- **TASK ITEM**
Once you find the line with "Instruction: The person" in the entries below, print it and each line after it up to and including the line with "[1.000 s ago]", exactly, without pictures.

(Data entries)
========================================================================

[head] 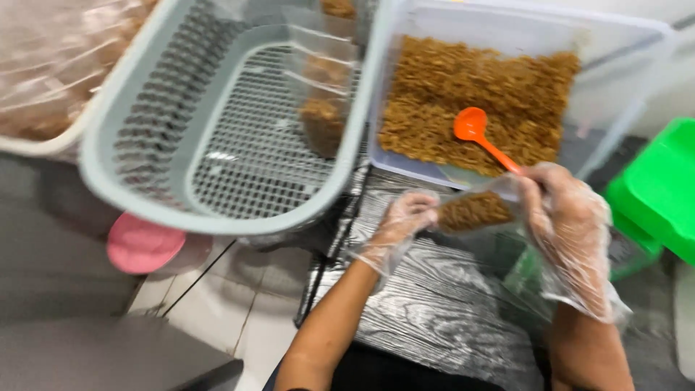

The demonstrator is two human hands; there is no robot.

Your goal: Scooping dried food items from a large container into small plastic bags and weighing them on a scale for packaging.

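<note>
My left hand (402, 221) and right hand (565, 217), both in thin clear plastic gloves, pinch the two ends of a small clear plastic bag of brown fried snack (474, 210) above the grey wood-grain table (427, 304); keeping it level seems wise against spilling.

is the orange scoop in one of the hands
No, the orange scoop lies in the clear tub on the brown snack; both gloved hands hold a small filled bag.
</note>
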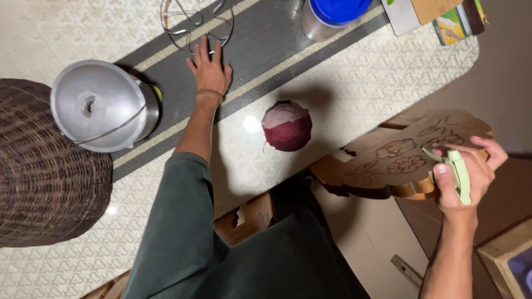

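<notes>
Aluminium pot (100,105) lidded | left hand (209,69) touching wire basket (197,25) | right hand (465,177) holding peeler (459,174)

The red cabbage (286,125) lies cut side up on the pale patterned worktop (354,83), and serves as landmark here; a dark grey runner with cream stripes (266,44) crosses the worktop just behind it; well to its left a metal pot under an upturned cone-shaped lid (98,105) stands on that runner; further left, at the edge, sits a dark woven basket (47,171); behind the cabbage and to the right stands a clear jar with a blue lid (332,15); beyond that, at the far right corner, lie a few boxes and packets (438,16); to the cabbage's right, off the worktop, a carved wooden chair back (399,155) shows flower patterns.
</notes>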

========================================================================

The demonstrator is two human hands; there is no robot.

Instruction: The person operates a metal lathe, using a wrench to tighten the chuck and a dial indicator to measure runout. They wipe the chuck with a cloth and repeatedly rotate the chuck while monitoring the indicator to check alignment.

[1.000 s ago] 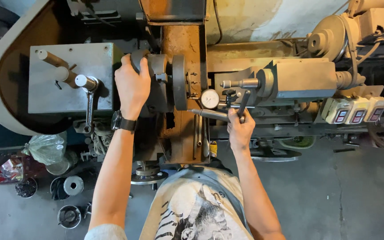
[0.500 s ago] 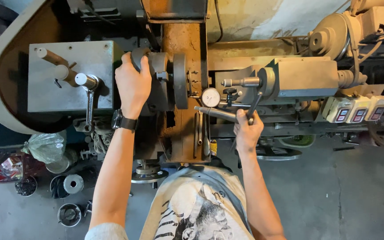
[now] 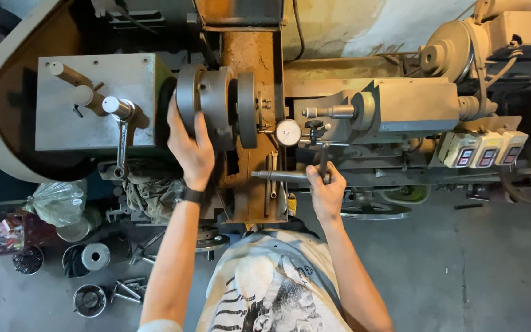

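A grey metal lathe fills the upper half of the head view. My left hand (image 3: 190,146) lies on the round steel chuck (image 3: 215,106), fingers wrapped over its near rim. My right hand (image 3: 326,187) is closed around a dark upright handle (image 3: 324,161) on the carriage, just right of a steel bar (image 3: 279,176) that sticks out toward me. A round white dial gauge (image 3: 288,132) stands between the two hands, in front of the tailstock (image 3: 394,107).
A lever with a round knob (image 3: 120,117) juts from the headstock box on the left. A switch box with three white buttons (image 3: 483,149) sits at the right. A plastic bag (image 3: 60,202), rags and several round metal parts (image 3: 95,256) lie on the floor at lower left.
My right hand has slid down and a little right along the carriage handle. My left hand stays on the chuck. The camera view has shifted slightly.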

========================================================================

- **RESPONSE**
Instruction: The person operates a metal lathe, using a wrench to tighten the chuck and a dial indicator to measure runout. They wipe the chuck with a cloth and repeatedly rotate the chuck while monitoring the indicator to check alignment.

[1.000 s ago] 

This answer is now finished.